Chances are good you'll form a strong opinion about "The Stones of Summer" before you finish the first page and those feelings, pro or con, will be engraved in stone before you finish the first chapter.

And, if you stay the course through all 586 pages, you may well damn the book and its hype or praise the documentary and the reviews that led you into its labyrinthine universe.

Yet, if you're a dreamer or a writer, your ability to consciously create and describe worlds can only be enhanced by experiencing the words and images in Dow Mossman's novel from its opening on an Iowa road in 1949 to its ending along the Mexican coast in 1968.

Language forever strains against its bridle. From Hilgard Avenue to West Wood Street to Randolph Circle, the latest slang both includes and excludes while dynamically altering reality from the smile or frown on our faces out past the far horizons. Even so, many writers are content to work within a static "Same Words, Different Book" level of consciousness, forever clinging to their old safe language like a holy pacifier.

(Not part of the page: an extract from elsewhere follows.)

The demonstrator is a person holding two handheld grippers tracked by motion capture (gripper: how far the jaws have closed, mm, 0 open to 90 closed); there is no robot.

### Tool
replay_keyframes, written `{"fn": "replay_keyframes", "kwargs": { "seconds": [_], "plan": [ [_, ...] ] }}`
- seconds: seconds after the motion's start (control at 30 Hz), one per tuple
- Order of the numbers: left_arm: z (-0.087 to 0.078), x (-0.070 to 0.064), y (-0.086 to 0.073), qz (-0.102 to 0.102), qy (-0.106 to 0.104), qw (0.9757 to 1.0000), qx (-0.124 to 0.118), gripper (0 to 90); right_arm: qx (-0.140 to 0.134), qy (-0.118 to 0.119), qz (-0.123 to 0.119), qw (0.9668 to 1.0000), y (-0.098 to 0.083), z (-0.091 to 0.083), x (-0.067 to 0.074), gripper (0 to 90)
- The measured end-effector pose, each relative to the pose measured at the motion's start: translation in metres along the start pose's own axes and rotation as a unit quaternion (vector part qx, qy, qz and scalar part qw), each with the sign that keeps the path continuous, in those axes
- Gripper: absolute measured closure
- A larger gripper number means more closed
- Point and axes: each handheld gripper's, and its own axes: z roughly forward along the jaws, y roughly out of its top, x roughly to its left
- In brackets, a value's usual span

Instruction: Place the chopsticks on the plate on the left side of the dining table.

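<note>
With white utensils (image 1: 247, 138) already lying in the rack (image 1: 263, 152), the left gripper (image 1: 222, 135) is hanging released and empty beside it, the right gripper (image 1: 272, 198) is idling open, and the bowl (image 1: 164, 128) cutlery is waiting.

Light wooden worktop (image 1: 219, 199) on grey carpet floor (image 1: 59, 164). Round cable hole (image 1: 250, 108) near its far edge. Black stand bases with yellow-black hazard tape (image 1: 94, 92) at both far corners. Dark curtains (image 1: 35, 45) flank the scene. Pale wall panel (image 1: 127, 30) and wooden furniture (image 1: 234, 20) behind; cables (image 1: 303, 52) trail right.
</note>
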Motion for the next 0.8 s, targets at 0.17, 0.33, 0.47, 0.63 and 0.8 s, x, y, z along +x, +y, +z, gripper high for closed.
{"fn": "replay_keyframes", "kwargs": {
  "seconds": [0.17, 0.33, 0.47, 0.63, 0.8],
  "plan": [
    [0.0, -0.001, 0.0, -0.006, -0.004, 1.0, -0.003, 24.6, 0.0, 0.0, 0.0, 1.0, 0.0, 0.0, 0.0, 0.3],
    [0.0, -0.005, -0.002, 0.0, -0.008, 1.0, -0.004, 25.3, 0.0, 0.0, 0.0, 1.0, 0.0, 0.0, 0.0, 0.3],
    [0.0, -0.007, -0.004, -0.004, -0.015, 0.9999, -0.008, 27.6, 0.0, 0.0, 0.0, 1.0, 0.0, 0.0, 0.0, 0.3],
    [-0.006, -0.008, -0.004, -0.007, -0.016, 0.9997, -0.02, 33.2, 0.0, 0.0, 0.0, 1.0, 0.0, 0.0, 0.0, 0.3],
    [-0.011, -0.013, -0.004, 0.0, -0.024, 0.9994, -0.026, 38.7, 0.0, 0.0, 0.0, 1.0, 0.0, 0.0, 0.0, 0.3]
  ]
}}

Mossman, however, turns both consciousness and language inside out and I expect he knows the risks.

Mossman's novel has been characterized as both epic and plotless, his protagonist as both self-absorbed juvenile delinquent and sensitive sage, and his language as both floridly hallucinatory and haunting with emotional depth.

In the large universe of this compelling book, all of these statements are simultaneously true and false. Paradox itself is the motive power of this novel.

Caution-Mossman's themes, stories, characters, references, and omnipresent symphony of metaphor may be hazardous to your health. Do you accept the risk?

Then drop the reins of conventional reading and allow the galloping words to carry you through the dangerously beautiful landscape of stones where, at journey's end, you'll emerge transformed by the infinite potential of language and/or stunned senseless by its addictive insanity.

Rating: 1 stars
Summary: Hype of Summer
Review: I've been a book-buyer all my life; this is the only book I've ever returned for store credit.

Rating: 2 stars
Summary: I kept glancing at the page numbers
Review: There is no shortage of novels like this, usually on bookshelves fewer weeks than yoghurt in grocery stores before they're shifted to remainder tables. These babies are immensely long, mind numbing and suck the reader into a vortex of verbige. "Miss MacIntosh, My Darling," which came out a few years earlier than "Stones," comes to mind. "Runaway Soul," "The Tunnel," "Harlot's Ghost." Books that are best skimmed because life's just too short to read every self indulgent sentence.
You pick up "Stones" and start to read...and read...and read..and then you realize you're only on page 15. You calculate "Hmmm...this is going to take awhile." Then you think, "Well, there must be more to it.." And indeed, some of the language is quite magical, guardedly compensating for an absence of plot and non-existent character development.
And so I finally ground to a halt on page 504, convinced that the paper following page 505 was now weighing in at about 20 lbs a sheet. I felt like a character out of Beckett "I can't go on..I must go on..I can't." And so I didn't.
All in all, Mossman and his editors should have followed Fred Astaire's rule (applicable to both vaudeville and novels, and paraphrased): get your act down pat and chop it in half.